Issue / Sole Proprietorship Federal Income Tax Rules / Subchapter S Rules as Applicable to LLCs That Are S Corporations and To Their Shareholders / Which Set of Rules Is Likely to Be More Favorable for Federal Income Tax Purposes to the LLC and Its Member?
  1. Must individuals meet eligibility or election rules in order to qualify for federal income tax treatment under this federal income tax regimen?
/ No. / Subchapter S contains numerous stringent eligibility rules. / Sole proprietorship rules
  1. What is the federal income tax treatment of contributions of appreciated property?
/ These contributions are tax-free to the LLC and the member.[1] / These contributions are tax-free to the corporation and the member. / Neither
  1. What is the federal income tax treatment of post-formation contributions of property by the member?
/ These contributions are tax-free to the LLC and the member. / These contributions are tax-free to the LLC and the member. / Neither
  1. What is the federal income tax treatment of contributions of services in exchange for ownership interests?
/ This issue is not relevant to individuals who own single-owner businesses. / Under Subchapter S, shareholders may not contribute services in exchange for stock. / Neither
  1. Are special allocations and distributions permissible?
/ This issue is not relevant to individuals who own single-owner businesses. / This issue is not relevant to individuals who own single-owner businesses. / Neither
  1. What is the federal income tax treatment of distributions of property?
/ These distributions are tax-free. / Under Sections 311 and 336, these distributions are treated as sales and may trigger gain to the distributor and tax to the distributee. / Sole proprietorship taxation
  1. What is the federal income tax treatment of redemptions of ownership interests?
/ This issue is not relevant to individuals who own single-owner businesses. / This issue is not relevant to individuals who own single-owners businesses. / Neither
  1. What is the federal income tax treatment of sellers of ownership interests?
/ The seller must treat as ordinary income all income from the sale of ordinary income assets. / The seller may treat all income from the sale as capital gains. / Subchapter S
  1. What is the federal income tax treatment of purchasers of ownership interests?

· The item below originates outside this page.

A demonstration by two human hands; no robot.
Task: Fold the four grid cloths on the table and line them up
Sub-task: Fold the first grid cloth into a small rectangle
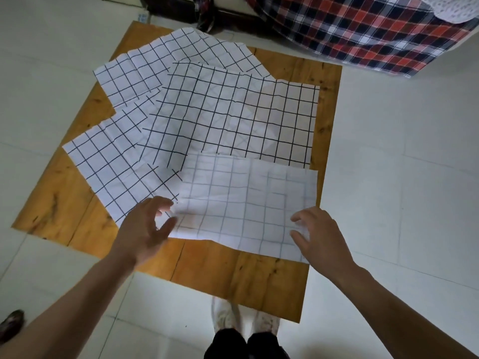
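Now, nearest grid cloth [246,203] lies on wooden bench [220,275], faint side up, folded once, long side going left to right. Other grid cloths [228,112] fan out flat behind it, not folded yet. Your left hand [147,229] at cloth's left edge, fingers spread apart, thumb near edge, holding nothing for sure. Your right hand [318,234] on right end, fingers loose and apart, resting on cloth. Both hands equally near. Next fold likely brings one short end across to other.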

/ The purchaser obtains a stepped-up basis in the assets of the entity in question. / The purchaser does not obtain a stepped-up basis in the assets of the entity in question. / Sole proprietorship taxation
  1. To what extent may owners include entity debt in their bases in ownership interests?
/ Owners may include entity debt in their bases in ownership interests. / Under Section 1366(d)(1)(B), owners may include entity debt in their bases in their ownership interests only for loans they make to the entity. / Sole proprietorship taxation
  1. What is the federal income tax treatment of grants of equity interests?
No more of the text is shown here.